## Exercise details
What is needed is the number of lines below that contain the string "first", with no other text.
== Segment start ==
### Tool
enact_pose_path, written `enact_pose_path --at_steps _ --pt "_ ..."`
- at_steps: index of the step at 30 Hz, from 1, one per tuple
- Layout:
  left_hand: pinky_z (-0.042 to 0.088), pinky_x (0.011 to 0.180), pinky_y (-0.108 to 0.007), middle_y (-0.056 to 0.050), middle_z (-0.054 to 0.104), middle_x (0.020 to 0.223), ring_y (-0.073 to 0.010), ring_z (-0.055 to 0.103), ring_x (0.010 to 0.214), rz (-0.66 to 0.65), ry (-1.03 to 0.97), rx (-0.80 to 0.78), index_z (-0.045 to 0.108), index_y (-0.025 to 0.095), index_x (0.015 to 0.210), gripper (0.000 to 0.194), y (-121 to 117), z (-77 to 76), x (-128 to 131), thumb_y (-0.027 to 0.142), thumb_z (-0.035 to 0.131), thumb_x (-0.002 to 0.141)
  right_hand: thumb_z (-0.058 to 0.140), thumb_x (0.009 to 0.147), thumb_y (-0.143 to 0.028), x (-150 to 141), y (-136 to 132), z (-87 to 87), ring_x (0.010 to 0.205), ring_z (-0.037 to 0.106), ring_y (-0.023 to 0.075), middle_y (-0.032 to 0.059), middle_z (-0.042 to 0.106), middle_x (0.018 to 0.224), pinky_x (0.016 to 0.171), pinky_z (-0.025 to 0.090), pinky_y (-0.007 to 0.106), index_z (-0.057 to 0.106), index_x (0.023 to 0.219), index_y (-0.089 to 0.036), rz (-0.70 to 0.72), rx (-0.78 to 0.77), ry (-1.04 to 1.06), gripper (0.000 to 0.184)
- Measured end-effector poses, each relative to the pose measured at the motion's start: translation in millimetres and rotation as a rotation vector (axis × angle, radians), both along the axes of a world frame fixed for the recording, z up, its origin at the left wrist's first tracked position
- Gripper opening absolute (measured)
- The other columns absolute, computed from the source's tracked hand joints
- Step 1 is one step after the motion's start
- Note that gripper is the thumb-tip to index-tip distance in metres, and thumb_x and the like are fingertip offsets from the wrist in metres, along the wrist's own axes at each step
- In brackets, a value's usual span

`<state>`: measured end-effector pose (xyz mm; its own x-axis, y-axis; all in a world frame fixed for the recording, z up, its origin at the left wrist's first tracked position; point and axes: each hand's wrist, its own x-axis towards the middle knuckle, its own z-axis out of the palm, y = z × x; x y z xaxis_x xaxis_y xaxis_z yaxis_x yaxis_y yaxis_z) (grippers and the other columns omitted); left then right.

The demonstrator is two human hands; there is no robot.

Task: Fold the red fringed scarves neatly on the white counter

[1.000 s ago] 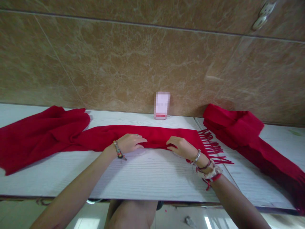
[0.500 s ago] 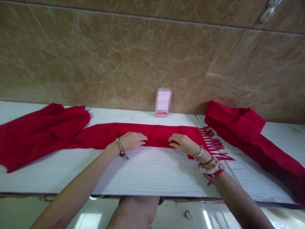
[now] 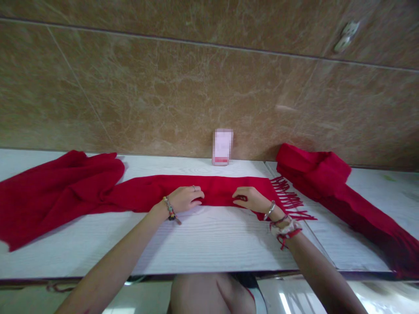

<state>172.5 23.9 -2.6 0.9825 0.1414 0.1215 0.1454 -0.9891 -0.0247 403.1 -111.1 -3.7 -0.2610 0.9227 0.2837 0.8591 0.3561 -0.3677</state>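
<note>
A red fringed scarf point(image 3: 218, 191) lies lengthwise on the white wood-grain tabletop, its middle a long narrow strip. Its left part spreads into a loose, wrinkled heap, and the fringe point(image 3: 290, 198) fans out at the right end. My left hand point(image 3: 183, 199), with a ring and a beaded bracelet, has its fingers closed on the strip's near edge. Further right along that edge, my right hand point(image 3: 254, 200), wearing several bracelets, grips the fabric between thumb and curled fingers. A near corner of cloth shows under the right wrist.
Another red scarf point(image 3: 330, 187) lies folded over at the right, running to the table's front edge. A pixelated pink-and-white box point(image 3: 222, 147) stands against the brown marble-patterned wall point(image 3: 157, 96). A socket point(image 3: 347, 37) is on the wall. My legs are below the table edge.
The view has tilted slightly, so the table sits lower in the picture. Both hands stay at the scarf's near edge with little movement. My legs have shifted to the right.
</note>
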Motion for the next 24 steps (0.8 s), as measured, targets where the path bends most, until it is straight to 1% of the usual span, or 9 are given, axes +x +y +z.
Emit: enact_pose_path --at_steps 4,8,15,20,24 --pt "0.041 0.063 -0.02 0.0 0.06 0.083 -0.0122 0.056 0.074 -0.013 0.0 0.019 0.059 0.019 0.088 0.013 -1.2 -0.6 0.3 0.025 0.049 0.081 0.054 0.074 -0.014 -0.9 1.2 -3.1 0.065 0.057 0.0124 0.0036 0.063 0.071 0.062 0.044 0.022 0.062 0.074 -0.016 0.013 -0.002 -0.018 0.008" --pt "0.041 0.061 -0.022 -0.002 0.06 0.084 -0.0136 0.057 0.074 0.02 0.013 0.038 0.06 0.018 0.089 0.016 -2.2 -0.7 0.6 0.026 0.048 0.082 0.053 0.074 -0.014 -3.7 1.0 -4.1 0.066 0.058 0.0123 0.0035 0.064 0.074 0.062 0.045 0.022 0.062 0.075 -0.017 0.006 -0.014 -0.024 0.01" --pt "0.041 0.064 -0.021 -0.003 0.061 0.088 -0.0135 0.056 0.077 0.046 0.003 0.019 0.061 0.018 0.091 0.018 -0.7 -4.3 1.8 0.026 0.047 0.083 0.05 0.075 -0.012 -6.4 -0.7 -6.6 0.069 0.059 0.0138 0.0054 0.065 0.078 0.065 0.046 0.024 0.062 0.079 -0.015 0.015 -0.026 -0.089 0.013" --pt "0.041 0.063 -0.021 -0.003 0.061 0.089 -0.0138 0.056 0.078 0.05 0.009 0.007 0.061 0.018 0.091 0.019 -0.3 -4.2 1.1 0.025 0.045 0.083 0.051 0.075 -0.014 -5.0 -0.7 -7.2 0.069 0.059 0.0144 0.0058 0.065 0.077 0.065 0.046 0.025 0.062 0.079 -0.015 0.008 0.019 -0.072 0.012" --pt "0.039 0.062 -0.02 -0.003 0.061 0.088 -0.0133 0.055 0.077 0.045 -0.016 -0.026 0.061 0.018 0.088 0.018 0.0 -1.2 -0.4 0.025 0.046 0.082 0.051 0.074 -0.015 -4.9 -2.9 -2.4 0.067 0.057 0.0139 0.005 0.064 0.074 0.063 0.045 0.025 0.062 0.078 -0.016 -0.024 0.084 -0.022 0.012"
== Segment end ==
## Result
2